If you're relatively new to Go, it might not be obvious that instead
of using a string-typed field or value, you can use an integer-type.
Int comparison is faster than string comparison, as string comparison
requires pointer following and can be O(N) in the string length. It
also occupies less memory: a uint8 is obviously 1 byte, whereas a
string (pointer and len) can be 16 bytes on a 64-bit system, not
counting those N additional bytes. Similar to comparison speed,
indexing an array by a (dense) integer is faster than indexing a map
by a string.

You can implement a String method on that integer-type (in Go, unlike
C++, integer-types can have methods), for human-readable debugging or
for re-serialization. For example:
https://play.golang.org/p/u9zC3CKumb0

For a bigger example of the same technique, look at the
"golang.org/x/net/html/atom" package (the source is at
https://go.googlesource.com/net/+/master/html/atom/), which maps
strings (or []byte values) like "body" and "div" to integer constants
atom.Body and atom.Div.
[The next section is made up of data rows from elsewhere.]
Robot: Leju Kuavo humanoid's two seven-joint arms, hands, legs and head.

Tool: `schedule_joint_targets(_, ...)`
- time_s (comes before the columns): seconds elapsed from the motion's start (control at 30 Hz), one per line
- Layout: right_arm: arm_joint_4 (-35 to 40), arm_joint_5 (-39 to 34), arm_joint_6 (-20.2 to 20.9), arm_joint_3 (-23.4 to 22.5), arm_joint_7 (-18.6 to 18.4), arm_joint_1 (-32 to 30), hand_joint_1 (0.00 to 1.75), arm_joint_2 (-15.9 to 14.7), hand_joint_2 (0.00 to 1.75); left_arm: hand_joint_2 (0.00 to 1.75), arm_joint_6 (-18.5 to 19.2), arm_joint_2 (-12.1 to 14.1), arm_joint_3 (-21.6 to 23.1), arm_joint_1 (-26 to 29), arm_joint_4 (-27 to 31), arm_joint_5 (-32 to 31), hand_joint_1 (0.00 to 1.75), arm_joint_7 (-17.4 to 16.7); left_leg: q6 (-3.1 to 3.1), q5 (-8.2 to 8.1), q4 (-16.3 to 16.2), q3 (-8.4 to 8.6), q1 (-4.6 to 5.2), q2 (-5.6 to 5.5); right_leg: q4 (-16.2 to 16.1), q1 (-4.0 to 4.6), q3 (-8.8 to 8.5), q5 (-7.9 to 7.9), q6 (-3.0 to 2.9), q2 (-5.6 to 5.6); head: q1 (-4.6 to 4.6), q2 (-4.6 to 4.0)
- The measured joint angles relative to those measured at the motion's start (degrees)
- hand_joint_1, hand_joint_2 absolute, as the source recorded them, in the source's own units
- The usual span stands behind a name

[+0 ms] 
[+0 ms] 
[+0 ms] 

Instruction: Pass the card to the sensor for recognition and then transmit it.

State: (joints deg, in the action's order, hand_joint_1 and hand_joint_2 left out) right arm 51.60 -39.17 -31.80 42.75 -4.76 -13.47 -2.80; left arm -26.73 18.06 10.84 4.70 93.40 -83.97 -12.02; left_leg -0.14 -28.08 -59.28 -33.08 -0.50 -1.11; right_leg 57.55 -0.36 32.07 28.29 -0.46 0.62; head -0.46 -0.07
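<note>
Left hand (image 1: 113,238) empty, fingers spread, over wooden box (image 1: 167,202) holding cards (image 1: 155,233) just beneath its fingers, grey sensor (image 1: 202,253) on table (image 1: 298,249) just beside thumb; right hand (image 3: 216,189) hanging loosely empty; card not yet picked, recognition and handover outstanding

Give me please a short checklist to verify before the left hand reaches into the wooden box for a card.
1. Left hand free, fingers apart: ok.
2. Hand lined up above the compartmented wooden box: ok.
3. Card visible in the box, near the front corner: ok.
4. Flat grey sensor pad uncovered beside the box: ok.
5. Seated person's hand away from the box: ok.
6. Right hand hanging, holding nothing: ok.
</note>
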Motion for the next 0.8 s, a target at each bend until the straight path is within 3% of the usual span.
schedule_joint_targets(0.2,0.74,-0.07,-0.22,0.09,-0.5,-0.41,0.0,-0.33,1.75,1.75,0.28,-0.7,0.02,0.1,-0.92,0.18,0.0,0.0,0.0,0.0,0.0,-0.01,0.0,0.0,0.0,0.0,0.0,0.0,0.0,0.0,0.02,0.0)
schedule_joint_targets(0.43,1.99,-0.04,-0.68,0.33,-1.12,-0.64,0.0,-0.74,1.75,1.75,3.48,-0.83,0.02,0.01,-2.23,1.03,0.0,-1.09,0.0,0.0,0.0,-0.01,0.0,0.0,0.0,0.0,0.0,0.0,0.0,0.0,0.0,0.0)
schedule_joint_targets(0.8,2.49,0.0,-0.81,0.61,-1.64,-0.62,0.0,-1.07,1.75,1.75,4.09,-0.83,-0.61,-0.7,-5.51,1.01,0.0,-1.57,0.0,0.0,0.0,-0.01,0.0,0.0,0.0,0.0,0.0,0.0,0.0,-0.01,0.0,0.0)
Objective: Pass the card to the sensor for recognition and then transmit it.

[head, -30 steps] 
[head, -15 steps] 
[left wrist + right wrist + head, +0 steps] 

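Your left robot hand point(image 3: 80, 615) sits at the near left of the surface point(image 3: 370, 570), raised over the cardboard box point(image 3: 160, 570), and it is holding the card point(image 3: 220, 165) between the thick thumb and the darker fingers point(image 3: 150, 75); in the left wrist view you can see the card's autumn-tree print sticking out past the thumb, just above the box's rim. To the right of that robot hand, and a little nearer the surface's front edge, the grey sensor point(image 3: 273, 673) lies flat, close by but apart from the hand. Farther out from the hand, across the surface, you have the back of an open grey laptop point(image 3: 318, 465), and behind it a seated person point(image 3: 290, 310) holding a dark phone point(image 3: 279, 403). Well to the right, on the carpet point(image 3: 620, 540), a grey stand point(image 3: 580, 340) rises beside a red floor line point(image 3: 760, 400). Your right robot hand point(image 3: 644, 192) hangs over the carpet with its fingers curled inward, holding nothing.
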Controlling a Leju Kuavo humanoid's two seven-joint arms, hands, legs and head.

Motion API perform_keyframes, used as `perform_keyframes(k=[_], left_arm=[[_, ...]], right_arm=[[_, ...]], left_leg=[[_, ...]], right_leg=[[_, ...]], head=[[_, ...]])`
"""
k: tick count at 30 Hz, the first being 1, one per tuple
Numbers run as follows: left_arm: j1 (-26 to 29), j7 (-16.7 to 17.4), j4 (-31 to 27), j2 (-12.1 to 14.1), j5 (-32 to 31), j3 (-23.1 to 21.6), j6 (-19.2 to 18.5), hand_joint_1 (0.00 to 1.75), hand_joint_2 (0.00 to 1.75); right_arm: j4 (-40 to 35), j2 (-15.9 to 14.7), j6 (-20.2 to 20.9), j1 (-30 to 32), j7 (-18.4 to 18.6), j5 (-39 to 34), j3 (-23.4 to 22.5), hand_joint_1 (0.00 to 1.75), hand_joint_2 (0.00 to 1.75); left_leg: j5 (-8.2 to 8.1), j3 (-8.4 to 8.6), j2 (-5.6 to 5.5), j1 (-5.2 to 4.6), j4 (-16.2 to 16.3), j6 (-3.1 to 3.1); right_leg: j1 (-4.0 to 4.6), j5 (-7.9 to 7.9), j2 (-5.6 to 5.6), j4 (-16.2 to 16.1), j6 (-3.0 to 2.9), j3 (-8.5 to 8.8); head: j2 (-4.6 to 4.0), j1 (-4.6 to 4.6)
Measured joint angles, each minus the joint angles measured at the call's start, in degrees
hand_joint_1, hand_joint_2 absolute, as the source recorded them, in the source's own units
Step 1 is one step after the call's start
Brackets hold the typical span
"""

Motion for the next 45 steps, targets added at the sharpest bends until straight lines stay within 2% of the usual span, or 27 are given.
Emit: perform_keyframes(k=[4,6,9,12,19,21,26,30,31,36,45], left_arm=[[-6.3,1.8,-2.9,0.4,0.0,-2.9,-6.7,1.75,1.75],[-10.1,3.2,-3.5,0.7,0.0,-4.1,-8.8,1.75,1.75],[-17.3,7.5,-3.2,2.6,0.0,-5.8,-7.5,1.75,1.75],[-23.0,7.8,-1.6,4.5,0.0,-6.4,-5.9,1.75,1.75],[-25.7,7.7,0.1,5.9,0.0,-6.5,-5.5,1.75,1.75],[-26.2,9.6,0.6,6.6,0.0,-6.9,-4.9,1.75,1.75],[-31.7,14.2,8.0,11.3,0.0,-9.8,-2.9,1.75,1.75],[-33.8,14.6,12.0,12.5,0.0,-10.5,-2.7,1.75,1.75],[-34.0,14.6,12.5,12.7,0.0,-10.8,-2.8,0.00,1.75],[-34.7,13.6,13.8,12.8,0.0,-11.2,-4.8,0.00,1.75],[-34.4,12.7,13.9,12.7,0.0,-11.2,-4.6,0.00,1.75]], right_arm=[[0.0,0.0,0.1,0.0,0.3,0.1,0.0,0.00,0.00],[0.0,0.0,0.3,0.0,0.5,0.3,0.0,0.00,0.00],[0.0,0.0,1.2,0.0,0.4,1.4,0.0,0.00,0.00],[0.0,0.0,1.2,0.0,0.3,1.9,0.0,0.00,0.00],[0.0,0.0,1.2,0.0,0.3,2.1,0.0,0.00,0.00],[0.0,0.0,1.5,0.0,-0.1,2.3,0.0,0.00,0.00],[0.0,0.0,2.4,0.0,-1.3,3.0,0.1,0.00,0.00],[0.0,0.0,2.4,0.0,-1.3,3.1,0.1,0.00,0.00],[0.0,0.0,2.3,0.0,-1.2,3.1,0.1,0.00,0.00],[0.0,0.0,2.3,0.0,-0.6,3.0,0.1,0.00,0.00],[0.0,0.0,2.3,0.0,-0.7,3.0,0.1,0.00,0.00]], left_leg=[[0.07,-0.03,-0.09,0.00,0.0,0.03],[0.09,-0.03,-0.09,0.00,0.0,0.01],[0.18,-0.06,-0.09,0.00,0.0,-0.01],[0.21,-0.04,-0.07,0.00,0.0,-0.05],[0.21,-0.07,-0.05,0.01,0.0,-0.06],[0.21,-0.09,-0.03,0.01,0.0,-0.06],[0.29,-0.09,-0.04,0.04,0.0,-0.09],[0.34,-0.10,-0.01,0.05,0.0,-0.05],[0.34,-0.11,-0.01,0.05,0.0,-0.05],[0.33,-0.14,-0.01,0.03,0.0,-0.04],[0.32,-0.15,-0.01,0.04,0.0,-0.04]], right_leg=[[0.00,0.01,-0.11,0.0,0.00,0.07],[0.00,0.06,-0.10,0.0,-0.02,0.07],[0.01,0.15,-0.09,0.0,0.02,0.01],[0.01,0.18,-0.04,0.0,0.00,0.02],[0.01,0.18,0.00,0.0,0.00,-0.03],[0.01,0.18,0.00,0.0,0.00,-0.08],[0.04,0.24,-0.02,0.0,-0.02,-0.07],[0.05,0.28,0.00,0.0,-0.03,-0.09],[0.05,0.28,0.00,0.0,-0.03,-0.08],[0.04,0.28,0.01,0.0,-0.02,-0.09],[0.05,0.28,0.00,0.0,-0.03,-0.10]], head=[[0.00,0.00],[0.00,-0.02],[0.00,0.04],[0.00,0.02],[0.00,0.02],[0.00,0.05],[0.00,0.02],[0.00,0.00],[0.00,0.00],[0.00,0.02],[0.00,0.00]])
One level up in the directory hierarchy, the
html package implements the HTML5 parsing algorithm (which is
switch-heavy, e.g.
https://html.spec.whatwg.org/multipage/parsing.html#parsing-main-inbody),
and having that parser use integer comparisons throughout (`x ==
atom.Head` instead of `x == "head"`) lead to a significant (1.1x or
1.2x, IIRC) speedup on some benchmarks.

One technique from the HTML parser code
(https://go.googlesource.com/net/+/master/html/parse.go) is to rename
the import:
import a "golang.org/x/net/html/atom" // Note the a after the import.
so that, in the rest of the file, you can refer to "a.Table" instead
of "atom.Table".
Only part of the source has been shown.